> [Aim of the task]: What is needed here is an exact printout of the data, with no pictures included.

> [Recorded data]:
■ ■ ■ ■

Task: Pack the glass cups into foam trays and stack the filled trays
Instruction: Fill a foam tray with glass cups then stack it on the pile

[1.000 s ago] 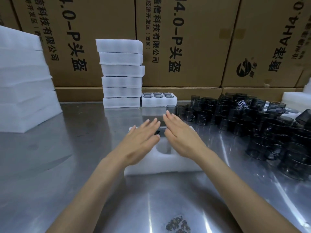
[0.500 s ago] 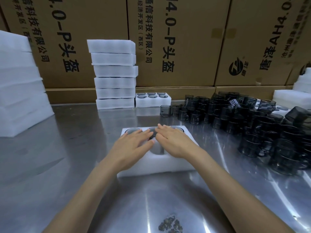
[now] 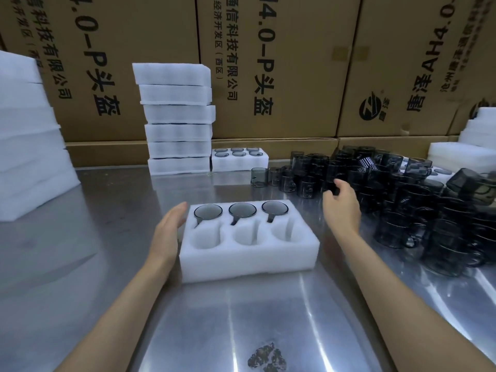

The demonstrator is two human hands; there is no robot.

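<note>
Neither of my hands grips anything: my left hand (image 3: 171, 226) lies flat with straight fingers against the left side of the foam tray (image 3: 249, 261), and my right hand (image 3: 341, 208) reaches, fingers loosely curled, to the near edge of the pile of dark glass cups (image 3: 402, 200) on the table's (image 3: 94, 264) right side. Cardboard boxes (image 3: 281, 65) behind read "4.0-P头盔" and "科技有限公司". Three cups (image 3: 243, 210) fill the tray's far row; its near three holes hold nothing. Stacked trays (image 3: 177, 119) stand at the far edge beside a filled tray (image 3: 239, 158).

table (image 3: 107, 264): glossy brushed metal | tray (image 3: 249, 261): matt white foam | cups (image 3: 402, 210): smoky glass | boxes (image 3: 295, 76): cardboard
</note>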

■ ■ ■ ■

> [Answer below]:
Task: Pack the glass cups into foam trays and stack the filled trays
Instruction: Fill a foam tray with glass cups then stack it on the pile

[1.000 s ago] 
[0.500 s ago] 
[now] 

The demonstrator is two human hands; there is no robot.

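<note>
Neither of my hands grips anything: my left hand (image 3: 171, 226) lies flat with straight fingers against the left side of the foam tray (image 3: 249, 261), and my right hand (image 3: 341, 208) reaches, fingers loosely curled, to the near edge of the pile of dark glass cups (image 3: 402, 200) on the table's (image 3: 94, 264) right side. Cardboard boxes (image 3: 281, 65) behind read "4.0-P头盔" and "科技有限公司". Three cups (image 3: 243, 210) fill the tray's far row; its near three holes hold nothing. Stacked trays (image 3: 177, 119) stand at the far edge beside a filled tray (image 3: 239, 158).

table (image 3: 107, 264): glossy brushed metal | tray (image 3: 249, 261): matt white foam | cups (image 3: 402, 210): smoky glass | boxes (image 3: 295, 76): cardboard
</note>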

The exercise has now been completed.